[DATA BLOCK Boundary: Start]
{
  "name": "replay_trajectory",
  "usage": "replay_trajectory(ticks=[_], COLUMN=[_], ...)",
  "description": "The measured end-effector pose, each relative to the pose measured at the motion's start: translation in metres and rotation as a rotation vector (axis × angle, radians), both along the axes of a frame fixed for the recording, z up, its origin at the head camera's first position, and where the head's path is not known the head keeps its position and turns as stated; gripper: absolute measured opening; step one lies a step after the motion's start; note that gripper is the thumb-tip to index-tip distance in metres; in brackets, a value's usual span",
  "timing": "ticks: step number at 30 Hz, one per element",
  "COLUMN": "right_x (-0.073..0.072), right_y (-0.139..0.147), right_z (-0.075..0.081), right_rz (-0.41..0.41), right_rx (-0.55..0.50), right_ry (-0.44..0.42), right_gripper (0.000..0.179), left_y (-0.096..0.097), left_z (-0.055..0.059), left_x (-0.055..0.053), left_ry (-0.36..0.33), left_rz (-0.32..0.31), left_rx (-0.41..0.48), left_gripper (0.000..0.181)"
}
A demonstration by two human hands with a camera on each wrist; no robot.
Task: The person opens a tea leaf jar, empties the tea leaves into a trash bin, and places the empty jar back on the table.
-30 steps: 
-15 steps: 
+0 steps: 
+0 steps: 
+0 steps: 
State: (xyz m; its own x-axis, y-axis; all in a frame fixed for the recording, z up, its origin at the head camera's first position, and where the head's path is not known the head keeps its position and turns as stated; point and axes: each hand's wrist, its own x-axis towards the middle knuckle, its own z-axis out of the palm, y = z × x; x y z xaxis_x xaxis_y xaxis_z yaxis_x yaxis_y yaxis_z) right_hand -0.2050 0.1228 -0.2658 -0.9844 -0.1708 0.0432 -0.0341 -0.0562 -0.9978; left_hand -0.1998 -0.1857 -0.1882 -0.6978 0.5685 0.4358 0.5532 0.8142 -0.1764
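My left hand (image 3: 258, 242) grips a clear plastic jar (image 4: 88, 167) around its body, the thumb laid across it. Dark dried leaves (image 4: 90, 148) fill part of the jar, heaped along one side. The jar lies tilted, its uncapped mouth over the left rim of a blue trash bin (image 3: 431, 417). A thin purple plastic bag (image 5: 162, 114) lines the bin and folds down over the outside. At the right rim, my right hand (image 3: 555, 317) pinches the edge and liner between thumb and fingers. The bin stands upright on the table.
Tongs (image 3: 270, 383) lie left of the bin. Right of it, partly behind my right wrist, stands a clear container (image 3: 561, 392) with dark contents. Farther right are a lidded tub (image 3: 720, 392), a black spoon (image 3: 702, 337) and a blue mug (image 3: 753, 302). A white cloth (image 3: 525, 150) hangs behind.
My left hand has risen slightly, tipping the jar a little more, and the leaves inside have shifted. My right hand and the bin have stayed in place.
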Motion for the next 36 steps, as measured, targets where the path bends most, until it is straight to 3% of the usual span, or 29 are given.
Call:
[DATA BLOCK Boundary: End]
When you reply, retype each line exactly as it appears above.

▶ **REPLY TO THE EXERCISE**
{
  "name": "replay_trajectory",
  "usage": "replay_trajectory(ticks=[_], COLUMN=[_], ...)",
  "description": "The measured end-effector pose, each relative to the pose measured at the motion's start: translation in metres and rotation as a rotation vector (axis × angle, radians), both along the axes of a frame fixed for the recording, z up, its origin at the head camera's first position, and where the head's path is not known the head keeps its position and turns as stated; gripper: absolute measured opening; step one lies a step after the motion's start; note that gripper is the thumb-tip to index-tip distance in metres; in brackets, a value's usual span",
  "timing": "ticks: step number at 30 Hz, one per element",
  "COLUMN": "right_x (-0.073..0.072), right_y (-0.139..0.147), right_z (-0.075..0.081), right_rz (-0.41..0.41), right_rx (-0.55..0.50), right_ry (-0.44..0.42), right_gripper (0.000..0.179), left_y (-0.096..0.097), left_z (-0.055..0.059), left_x (-0.055..0.053), left_ry (-0.36..0.33), left_rz (-0.32..0.31), left_rx (-0.41..0.48), left_gripper (0.000..0.181)"
}
A demonstration by two human hands with a camera on each wrist; no robot.
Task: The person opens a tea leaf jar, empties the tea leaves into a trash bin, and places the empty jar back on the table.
-30 steps: 
-15 steps: 
+0 steps: 
+0 steps: 
+0 steps: 
State: (xyz m; its own x-axis, y-axis; all in a frame fixed for the recording, z up, its origin at the head camera's first position, and where the head's path is not known the head keeps its position and turns as stated; point and axes: each hand's wrist, its own x-axis towards the middle knuckle, its own z-axis out of the palm, y = z × x; x y z xaxis_x xaxis_y xaxis_z yaxis_x yaxis_y yaxis_z) right_hand -0.2050 0.1228 -0.2658 -0.9844 -0.1708 0.0432 -0.0341 -0.0562 -0.9978; left_hand -0.1998 -0.1857 -0.1882 -0.6978 0.5685 0.4358 0.5532 0.8142 -0.1764
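My left hand (image 3: 258, 242) grips a clear plastic jar (image 4: 88, 167) around its body, the thumb laid across it. Dark dried leaves (image 4: 90, 148) fill part of the jar, heaped along one side. The jar lies tilted, its uncapped mouth over the left rim of a blue trash bin (image 3: 431, 417). A thin purple plastic bag (image 5: 162, 114) lines the bin and folds down over the outside. At the right rim, my right hand (image 3: 555, 317) pinches the edge and liner between thumb and fingers. The bin stands upright on the table.
Tongs (image 3: 270, 383) lie left of the bin. Right of it, partly behind my right wrist, stands a clear container (image 3: 561, 392) with dark contents. Farther right are a lidded tub (image 3: 720, 392), a black spoon (image 3: 702, 337) and a blue mug (image 3: 753, 302). A white cloth (image 3: 525, 150) hangs behind.
My left hand has risen slightly, tipping the jar a little more, and the leaves inside have shifted. My right hand and the bin have stayed in place.
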Motion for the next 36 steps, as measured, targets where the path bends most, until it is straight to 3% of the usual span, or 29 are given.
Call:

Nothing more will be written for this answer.